A determinação do ministro Alexandre de Moraes, do Supremo Tribunal Federal (STF), para que a Justiça Federal execute R$ 7,1 bilhões em multas aplicadas a caminhoneiros e empresas responsáveis por bloqueios de rodovias em 2022, soma quantia quase seis vezes maior que a penalidade de R$ 1,2 bilhão imposta ao grupo JBS em acordo de leniência relacionado à Operação Lava Jato.

Duas das maiores autuações recaem sobre empresários multados em R$ 147 milhões cada, enquanto um terceiro recebeu cobrança de R$ 146,5 milhões. O conjunto das sanções foi fixado após o STF ordenar a desobstrução de estradas ocupadas por protestos contra o resultado eleitoral que elegeu Luiz Inácio Lula da Silva em 2022. À época, Moraes estabeleceu multa de até R$ 100 mil por hora para proprietários de veículos envolvidos nas interdições e determinou a atuação de autoridades federais e estaduais para liberar as vias.

Em comparação, as construtoras Carioca Engenharia, Odebrecht, OAS e Andrade Gutierrez desembolsaram R$ 894 milhões em 2018, em acordos firmados com o Conselho Administrativo de Defesa Econômica (Cade) por cartel em obras investigadas pela Lava Jato, valor que representa menos de 15% do montante agora exigido dos transportadores.

A ordem de Moraes para executar as multas foi enviada no mês passado às seções da Justiça Federal em todo o país.
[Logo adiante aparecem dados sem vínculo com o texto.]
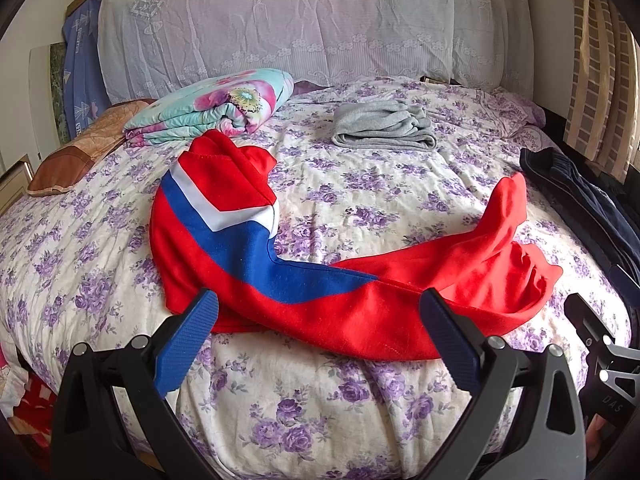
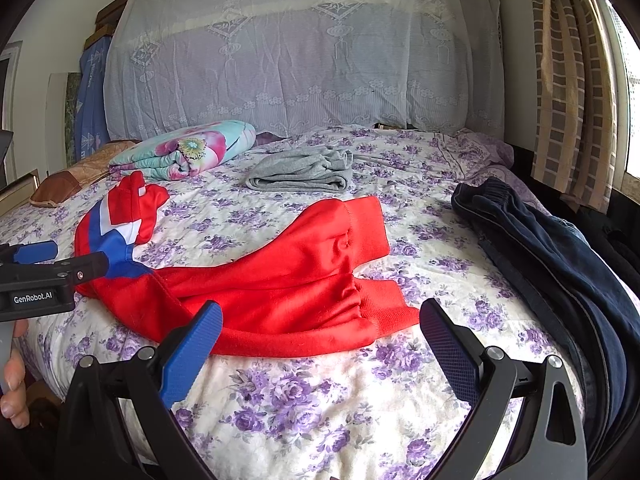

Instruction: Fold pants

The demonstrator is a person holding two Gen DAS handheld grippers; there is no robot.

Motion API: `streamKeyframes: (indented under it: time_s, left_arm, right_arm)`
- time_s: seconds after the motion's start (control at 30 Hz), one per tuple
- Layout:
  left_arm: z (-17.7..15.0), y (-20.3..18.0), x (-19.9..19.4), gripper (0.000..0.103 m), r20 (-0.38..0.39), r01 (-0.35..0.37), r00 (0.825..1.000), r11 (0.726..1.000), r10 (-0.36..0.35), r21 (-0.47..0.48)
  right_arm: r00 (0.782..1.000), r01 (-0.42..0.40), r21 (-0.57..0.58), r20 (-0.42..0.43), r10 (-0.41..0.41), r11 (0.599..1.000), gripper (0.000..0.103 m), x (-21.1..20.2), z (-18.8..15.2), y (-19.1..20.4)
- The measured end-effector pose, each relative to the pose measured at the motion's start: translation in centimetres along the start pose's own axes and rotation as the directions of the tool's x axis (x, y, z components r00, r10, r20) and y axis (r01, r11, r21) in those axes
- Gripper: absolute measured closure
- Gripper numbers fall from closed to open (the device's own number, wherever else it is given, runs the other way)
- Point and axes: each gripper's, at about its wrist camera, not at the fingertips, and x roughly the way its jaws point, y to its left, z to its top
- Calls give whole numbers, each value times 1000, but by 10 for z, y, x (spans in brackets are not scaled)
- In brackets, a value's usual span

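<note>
Nearest the cameras, the left gripper (image 1: pixel 318 344) and the right gripper (image 2: pixel 320 344) both hover over the bed's flowered sheet (image 2: pixel 304 396) with their blue-padded jaws spread wide, holding nothing. From the right wrist view, the left gripper's body reads "GenRobot.AI"; from the left wrist view, the right gripper's frame shows "DAS". Just beyond the fingertips lie the red pants (image 1: pixel 352 304) with blue and white bands, crumpled and unfolded. Dark pants (image 2: pixel 560 264) lie to the right. Farther back sit folded grey pants (image 1: pixel 384 128) and a floral quilt (image 1: pixel 216 104).
</note>
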Motion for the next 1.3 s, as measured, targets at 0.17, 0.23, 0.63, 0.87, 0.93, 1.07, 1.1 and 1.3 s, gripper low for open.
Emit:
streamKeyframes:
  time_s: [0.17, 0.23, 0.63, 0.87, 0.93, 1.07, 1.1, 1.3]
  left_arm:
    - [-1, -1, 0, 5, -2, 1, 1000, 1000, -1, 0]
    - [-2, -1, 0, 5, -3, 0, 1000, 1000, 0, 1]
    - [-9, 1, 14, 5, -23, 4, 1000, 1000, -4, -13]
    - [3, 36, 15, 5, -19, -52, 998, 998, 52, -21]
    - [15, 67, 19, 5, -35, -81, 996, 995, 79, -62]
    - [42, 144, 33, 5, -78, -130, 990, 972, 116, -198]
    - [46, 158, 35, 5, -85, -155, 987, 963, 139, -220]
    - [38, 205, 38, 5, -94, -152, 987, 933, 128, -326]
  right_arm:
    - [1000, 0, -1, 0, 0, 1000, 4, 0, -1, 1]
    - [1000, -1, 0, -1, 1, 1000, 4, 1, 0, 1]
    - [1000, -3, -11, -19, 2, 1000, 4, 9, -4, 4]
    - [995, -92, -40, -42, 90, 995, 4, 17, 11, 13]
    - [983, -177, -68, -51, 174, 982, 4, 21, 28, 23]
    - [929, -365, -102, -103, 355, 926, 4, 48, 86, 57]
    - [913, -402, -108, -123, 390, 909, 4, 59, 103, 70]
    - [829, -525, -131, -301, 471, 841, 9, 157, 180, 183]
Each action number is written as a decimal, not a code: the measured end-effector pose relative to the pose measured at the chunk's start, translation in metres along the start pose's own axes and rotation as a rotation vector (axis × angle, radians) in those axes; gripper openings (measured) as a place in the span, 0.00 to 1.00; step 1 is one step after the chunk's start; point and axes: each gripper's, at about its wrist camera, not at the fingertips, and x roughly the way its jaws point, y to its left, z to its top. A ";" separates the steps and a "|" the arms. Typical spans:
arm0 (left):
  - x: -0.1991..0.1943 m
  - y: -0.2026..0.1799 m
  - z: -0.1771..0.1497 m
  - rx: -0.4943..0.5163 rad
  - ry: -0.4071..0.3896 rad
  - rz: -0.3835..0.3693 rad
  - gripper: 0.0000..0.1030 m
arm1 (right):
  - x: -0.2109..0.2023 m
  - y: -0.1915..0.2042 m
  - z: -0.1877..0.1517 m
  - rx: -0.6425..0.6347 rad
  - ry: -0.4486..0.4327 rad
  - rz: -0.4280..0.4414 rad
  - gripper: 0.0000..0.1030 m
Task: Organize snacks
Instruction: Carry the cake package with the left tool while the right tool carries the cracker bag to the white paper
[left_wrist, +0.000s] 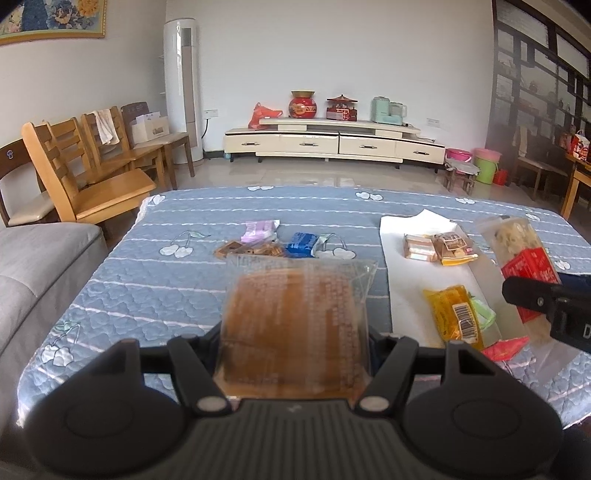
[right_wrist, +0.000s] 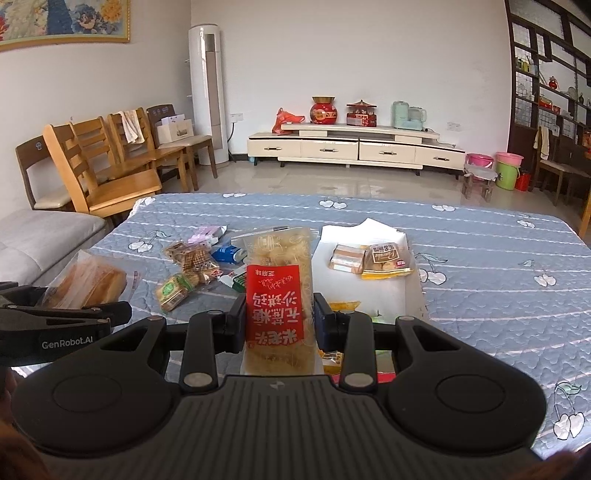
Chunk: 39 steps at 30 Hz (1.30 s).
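Observation:
My left gripper (left_wrist: 295, 343) is shut on a clear-wrapped brown cake packet (left_wrist: 295, 317), held up over the blue quilted table (left_wrist: 147, 280); the packet hides most of both fingers. My right gripper (right_wrist: 279, 325) is shut on a long clear snack packet with a red label (right_wrist: 277, 295), held above the left edge of a white sheet (right_wrist: 399, 295). In the left wrist view that packet (left_wrist: 528, 258) and the right gripper (left_wrist: 524, 295) show at the right edge. In the right wrist view the left gripper (right_wrist: 110, 312) and the cake packet (right_wrist: 88, 282) are at the left.
On the white sheet (left_wrist: 406, 288) lie a brown-wrapped snack (left_wrist: 419, 247), a yellow-brown bag (left_wrist: 454, 247), a yellow packet (left_wrist: 454, 314) and a red packet (left_wrist: 504, 349). Loose snacks lie left of it: biscuits (right_wrist: 192, 258), a green packet (right_wrist: 171, 291), a blue one (right_wrist: 227, 254). Wooden chairs (left_wrist: 92, 177) stand far left.

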 end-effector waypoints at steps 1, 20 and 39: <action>0.000 -0.001 0.000 0.002 -0.001 -0.002 0.66 | 0.000 0.001 0.000 0.000 -0.001 -0.002 0.42; 0.005 -0.016 0.003 0.030 -0.005 -0.039 0.66 | -0.003 -0.004 0.000 0.027 -0.015 -0.065 0.42; 0.021 -0.045 0.012 0.071 -0.005 -0.101 0.66 | 0.000 -0.008 -0.004 0.092 -0.001 -0.150 0.42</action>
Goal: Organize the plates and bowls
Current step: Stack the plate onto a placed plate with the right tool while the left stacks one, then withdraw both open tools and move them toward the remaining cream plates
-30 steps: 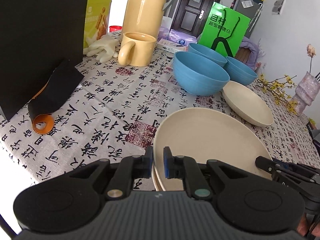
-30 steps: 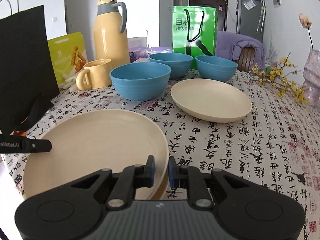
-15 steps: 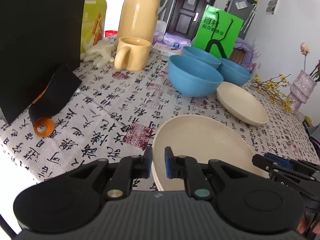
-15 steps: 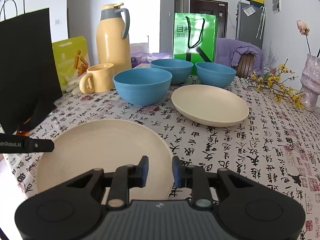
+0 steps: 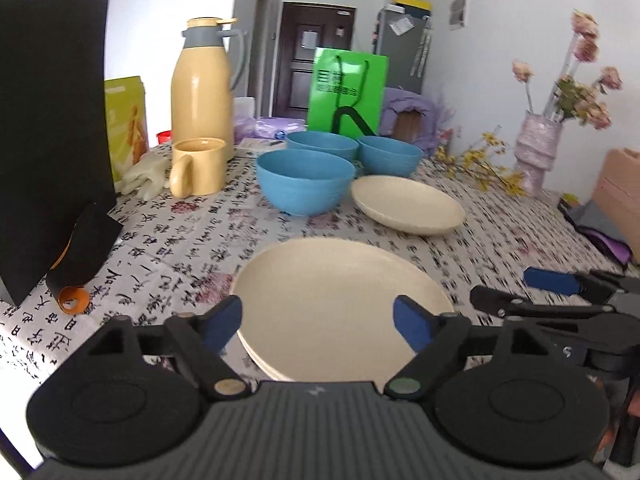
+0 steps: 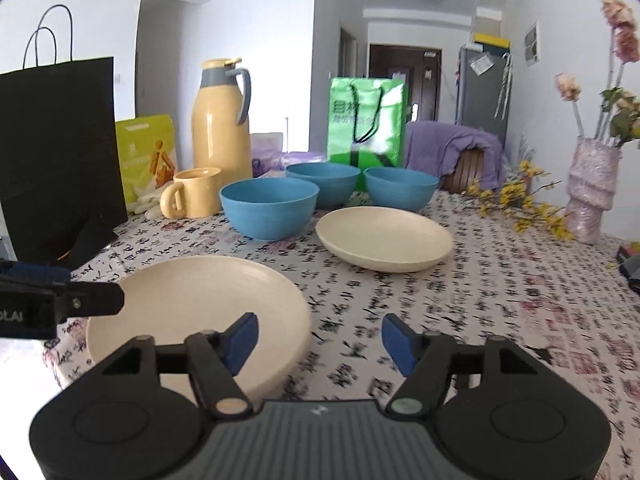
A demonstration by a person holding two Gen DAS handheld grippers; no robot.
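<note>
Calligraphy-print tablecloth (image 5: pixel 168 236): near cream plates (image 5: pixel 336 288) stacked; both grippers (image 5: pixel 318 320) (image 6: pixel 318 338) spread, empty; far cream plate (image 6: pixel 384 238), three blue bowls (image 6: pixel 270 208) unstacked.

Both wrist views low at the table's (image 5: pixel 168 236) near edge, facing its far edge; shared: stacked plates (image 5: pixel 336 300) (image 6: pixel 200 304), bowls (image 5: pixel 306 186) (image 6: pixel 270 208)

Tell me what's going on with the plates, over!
Left gripper and right gripper: jaws open, holding nothing. Stacked plates sit near. Lone plate farther off, by three blue bowls. Nothing blocking it.
</note>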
Em Paragominas (PA), município de 105 mil habitantes, cerca de 50 empresários devem ser alcançados pela cobrança. O presidente da subseção local da Ordem dos Advogados do Brasil (OAB), Murilo Demachki, avaliou que a medida pode impactar de forma relevante a economia do município.

Entre os atingidos predominam empresários, comerciantes, produtores rurais e profissionais ligados ao agronegócio que dependem de crédito e fluxo contínuo de capital, o que pode restringir acesso a financiamentos e reduzir a capacidade produtiva. Há micro e pequenas empresas na relação de devedores e até um microempreendedor individual com faturamento anual limitado a R$ 81 mil.

Em nota, a Associação Nacional das Empresas de Transporte de Cargas (ANATC) classificou o impacto individual das penalidades como “simplesmente absurdo, fora da realidade brasileira”. A entidade afirmou que a execução da cifra bilionária inaugura nova fase de responsabilização econômica, com efeitos potencialmente severos sobre trabalhadores e operadores logísticos, e ressaltou a necessidade de segurança jurídica, proporcionalidade e respeito pleno ao contraditório e à ampla defesa.

Dados da consultoria Morder Intelligence indicam que o mercado brasileiro de transporte rodoviário de cargas movimenta cerca de R$ 200 bilhões por ano, o equivalente a R$ 16,6 bilhões por mês. Dessa forma, os R$ 7,1 bilhões em multas correspondem a mais de 40% da receita mensal do setor.